▶ [Exercise description] Return, in their exact form, the lines that lie between the start of the data below and the line containing "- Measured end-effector", with both ends included.

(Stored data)
******************************

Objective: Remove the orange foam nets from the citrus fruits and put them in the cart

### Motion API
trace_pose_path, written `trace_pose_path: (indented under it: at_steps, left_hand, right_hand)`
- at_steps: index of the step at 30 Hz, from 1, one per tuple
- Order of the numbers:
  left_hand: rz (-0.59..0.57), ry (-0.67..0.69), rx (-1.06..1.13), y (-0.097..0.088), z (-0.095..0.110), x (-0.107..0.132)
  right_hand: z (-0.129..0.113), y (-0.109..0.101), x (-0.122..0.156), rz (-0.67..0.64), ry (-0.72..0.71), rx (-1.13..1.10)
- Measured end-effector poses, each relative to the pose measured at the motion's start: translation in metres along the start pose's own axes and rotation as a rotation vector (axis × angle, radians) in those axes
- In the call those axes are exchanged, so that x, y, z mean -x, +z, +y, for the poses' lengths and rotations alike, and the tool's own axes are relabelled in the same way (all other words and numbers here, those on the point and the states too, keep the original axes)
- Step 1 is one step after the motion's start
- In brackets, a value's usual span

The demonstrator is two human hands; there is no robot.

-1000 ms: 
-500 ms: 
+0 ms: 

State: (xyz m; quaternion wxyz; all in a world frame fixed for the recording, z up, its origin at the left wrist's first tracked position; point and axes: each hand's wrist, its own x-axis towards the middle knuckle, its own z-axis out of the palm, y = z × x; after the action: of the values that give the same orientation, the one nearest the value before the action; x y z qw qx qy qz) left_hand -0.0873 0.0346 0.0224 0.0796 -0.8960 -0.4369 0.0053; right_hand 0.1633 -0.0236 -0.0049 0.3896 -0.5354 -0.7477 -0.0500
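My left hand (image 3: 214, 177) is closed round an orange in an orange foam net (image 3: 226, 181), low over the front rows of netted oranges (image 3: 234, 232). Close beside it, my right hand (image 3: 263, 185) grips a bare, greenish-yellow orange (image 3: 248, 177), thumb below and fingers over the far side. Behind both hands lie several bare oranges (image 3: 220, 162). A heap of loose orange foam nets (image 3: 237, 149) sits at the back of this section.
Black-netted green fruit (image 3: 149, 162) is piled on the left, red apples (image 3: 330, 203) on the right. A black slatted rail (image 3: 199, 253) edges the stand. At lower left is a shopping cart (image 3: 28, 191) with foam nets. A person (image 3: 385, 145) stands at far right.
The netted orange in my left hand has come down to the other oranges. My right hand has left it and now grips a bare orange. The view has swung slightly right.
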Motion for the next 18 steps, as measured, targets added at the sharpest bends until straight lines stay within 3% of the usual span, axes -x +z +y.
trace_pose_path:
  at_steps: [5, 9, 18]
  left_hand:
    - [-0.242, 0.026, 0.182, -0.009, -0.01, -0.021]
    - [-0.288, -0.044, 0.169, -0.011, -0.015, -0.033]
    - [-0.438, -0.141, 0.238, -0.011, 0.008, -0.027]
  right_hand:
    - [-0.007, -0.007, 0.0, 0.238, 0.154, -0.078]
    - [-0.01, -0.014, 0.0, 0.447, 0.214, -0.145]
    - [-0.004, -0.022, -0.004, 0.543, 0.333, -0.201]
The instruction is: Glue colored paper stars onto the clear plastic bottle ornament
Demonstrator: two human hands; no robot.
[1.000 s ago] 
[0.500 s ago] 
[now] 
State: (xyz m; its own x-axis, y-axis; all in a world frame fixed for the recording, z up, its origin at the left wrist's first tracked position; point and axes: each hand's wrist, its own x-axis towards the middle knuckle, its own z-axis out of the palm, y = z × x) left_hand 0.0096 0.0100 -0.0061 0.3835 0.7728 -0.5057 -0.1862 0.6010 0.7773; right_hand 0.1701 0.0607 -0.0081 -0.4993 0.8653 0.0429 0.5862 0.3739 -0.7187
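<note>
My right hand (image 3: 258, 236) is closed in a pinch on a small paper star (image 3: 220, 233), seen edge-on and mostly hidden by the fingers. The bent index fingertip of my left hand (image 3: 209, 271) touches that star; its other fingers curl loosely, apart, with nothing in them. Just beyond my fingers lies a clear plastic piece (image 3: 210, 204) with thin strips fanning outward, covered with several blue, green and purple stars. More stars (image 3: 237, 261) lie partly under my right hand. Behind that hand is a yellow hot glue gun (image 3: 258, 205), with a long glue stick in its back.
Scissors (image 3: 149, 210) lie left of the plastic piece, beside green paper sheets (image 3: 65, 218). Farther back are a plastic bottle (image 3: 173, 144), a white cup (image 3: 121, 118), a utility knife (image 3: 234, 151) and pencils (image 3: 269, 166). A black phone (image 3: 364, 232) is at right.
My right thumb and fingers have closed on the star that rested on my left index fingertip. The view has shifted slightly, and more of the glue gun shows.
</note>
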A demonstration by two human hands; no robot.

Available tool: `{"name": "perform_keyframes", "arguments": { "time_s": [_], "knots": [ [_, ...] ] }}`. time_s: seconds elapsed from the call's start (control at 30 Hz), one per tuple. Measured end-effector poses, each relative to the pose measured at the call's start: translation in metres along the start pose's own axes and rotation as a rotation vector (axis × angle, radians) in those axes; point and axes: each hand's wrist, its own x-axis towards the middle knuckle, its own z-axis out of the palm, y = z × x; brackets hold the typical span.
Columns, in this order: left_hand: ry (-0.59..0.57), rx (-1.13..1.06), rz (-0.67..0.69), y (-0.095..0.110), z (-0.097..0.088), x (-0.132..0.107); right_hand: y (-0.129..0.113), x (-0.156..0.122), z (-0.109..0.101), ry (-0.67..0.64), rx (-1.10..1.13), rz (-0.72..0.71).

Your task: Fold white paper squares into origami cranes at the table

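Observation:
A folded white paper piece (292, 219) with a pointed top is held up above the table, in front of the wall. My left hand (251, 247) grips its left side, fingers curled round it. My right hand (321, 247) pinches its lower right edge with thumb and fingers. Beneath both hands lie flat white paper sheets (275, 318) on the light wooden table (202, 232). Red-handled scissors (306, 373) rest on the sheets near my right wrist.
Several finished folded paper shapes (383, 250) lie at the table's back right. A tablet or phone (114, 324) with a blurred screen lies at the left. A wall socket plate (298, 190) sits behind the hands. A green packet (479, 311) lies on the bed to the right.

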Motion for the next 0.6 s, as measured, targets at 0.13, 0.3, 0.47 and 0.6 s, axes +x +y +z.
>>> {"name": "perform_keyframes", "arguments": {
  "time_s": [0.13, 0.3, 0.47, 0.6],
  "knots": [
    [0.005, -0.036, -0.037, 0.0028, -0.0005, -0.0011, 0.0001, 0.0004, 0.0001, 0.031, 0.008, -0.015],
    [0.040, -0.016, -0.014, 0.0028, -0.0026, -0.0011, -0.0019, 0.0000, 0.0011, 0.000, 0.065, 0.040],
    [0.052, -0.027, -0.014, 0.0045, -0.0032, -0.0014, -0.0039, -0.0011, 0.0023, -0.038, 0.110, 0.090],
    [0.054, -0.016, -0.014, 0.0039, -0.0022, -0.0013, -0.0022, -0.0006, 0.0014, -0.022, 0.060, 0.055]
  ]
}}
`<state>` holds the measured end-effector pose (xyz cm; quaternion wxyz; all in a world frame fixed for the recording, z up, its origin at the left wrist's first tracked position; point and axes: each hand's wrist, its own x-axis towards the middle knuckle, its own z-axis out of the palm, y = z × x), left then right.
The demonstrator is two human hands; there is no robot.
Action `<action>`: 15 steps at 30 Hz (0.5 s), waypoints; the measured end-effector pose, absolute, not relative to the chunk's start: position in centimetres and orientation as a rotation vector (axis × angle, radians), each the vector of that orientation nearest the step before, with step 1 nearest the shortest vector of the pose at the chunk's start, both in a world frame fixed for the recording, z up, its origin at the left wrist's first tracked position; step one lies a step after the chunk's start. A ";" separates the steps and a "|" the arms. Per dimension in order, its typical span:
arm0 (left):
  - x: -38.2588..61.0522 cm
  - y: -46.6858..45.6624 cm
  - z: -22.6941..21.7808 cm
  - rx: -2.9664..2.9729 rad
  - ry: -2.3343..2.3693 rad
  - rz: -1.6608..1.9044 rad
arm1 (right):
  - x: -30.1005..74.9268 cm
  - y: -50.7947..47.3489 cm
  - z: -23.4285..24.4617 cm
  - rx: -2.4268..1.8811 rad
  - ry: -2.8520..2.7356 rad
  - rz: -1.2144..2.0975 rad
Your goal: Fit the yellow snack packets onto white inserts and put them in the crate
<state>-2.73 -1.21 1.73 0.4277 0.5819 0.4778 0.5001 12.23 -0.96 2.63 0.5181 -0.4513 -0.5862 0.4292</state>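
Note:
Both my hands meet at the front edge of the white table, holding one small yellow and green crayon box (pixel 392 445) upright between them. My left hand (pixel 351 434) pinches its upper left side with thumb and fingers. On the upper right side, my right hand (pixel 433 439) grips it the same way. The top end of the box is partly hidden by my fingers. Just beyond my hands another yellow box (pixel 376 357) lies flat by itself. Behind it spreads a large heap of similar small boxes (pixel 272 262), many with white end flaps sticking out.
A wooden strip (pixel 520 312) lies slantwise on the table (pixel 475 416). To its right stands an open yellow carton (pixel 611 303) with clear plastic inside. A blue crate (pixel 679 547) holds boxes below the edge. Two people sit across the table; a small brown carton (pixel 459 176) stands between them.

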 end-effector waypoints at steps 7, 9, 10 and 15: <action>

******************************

▶ [Task solution]
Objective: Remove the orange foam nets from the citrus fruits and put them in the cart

### Motion API
trace_pose_path, written `trace_pose_path: (indented under it: at_steps, left_hand, right_hand)`
- at_steps: index of the step at 30 Hz, from 1, one per tuple
- Order of the numbers:
  left_hand: rz (-0.59..0.57), ry (-0.67..0.69), rx (-1.06..1.13), y (-0.097..0.088), z (-0.095..0.110), x (-0.107..0.132)
  right_hand: z (-0.129..0.113), y (-0.109..0.101), x (-0.122..0.156), rz (-0.67..0.64), ry (-0.72..0.71), rx (-1.13..1.10)
- Measured end-effector poses, each relative to the pose measured at the motion's start: translation in metres along the start pose's own axes and rotation as a rotation vector (axis × angle, radians) in those axes

Response complete; there is no more output.